Woman fails to get council post back

Woman fails to get council post back

SINGAPORE - A housewife who was removed from her post as secretary of her condo's residents' council went so far as to apply to the Strata Titles Board (STB) to nullify the move decided at an extraordinary general meeting (EGM).

Madam Colleen Teo was unsuccessful in getting her post back, but the court did grant her request for access to all the records of the EGM vote, which would show who voted which way.

The nature of her application to the board is unusual, say observers, noting that disputes going to the STB usually involve management of buildings and common property. Madam Teo did not have a good relationship with some of the other corporation members and the managing agents of the estate, Symphony Heights on Hume Avenue in Bukit Timah, the board noted in its decision grounds issued on Tuesday.

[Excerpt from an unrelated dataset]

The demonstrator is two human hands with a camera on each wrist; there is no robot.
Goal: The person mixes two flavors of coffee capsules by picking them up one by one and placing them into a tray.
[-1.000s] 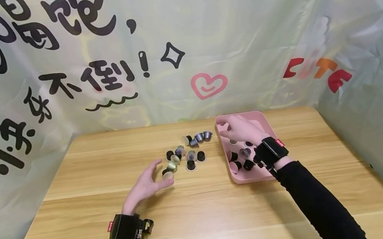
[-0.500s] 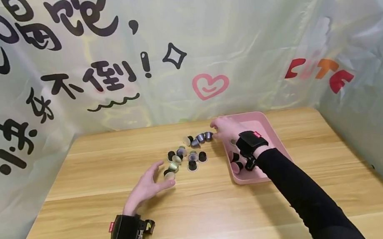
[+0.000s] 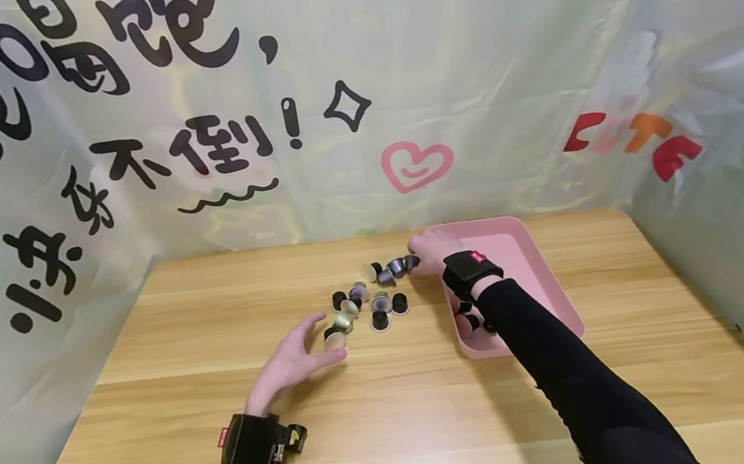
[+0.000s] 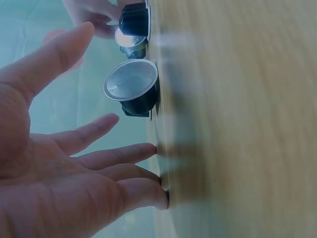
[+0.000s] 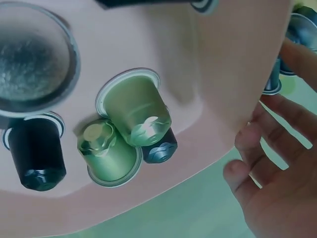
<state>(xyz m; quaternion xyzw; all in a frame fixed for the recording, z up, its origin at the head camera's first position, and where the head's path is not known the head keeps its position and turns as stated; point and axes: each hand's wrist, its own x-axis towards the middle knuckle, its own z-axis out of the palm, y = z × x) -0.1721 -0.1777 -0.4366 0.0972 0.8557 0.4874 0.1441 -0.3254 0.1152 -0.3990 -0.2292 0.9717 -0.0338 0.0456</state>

Together with some residents who supported her, she had sought to remove the managing agents at an EGM. For undisclosed reasons, the meeting did not take place. Instead, the council convened its own EGM in January, during which residents holding 67 per cent of the votes decided to remove her while 33 per cent dissented.

The management corporation refused her request to inspect the records related to the vote.

The corporation's lawyer Ronnie Tan argued the material was protected by legal professional privilege as it formed part of the confidential communication between lawyer and client. It claimed she was seeking to identify the proxies to harass them.

But the board ruled the proxy forms for the EGM, attendance records and evidence of the vote count were not part of communications between the corporation and its lawyers and was thus not covered by professional privilege.

It also was not convinced Madam Teo would harass those who voted against her and ordered the corporation to supply all the information and documents relating to the EGM.

But the STB declined to nullify the resolution to remove her, even though it accepted that the required notice period had not been given for the holding of the EGM as argued by Madam Teo's lawyer Kenneth Au-Yong. The board felt that the notice did not prejudice her case as there was no clear evidence she could have mustered more votes if the requisite notice period was observed.